In some studies (e.g., Liebkind & Jasinskaja-Lahti, 2000), adjustment levels and wellbeing of adolescents has been determined by general support from both parents, although sometimes indicating differences in maternal and paternal support for female and male adolescents. Liebkind and Jasinskaja-Lahti (2000) also observed that parental support was associated with lower perceptions of discrimination, which in turn contributed to successful adjustment and overall satisfaction with life in a new environment among immigrants. Gender differences have been reported; self-esteem was related to higher perceived maternal support among females and higher perceived paternal support among males.
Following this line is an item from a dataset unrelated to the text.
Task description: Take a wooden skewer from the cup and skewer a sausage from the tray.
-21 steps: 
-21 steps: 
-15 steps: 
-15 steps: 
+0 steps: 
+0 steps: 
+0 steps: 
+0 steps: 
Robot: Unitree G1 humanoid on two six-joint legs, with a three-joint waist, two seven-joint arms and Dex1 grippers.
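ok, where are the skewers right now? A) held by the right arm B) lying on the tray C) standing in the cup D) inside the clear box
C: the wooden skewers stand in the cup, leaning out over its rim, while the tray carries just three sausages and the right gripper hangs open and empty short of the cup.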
Other researchers (e.g., Adjukovic & Adjukovic, 1993; Almqvist & Broberg,

1999) also have found that the well-being of parents, particularly mothers, is associated with adjustment levels of refugee children and adolescents. When mothers are unable to provide social support due to their own psychological difficulties (e.g., PTSD, depression, anxiety), their children exhibit lower adjustment within new environments.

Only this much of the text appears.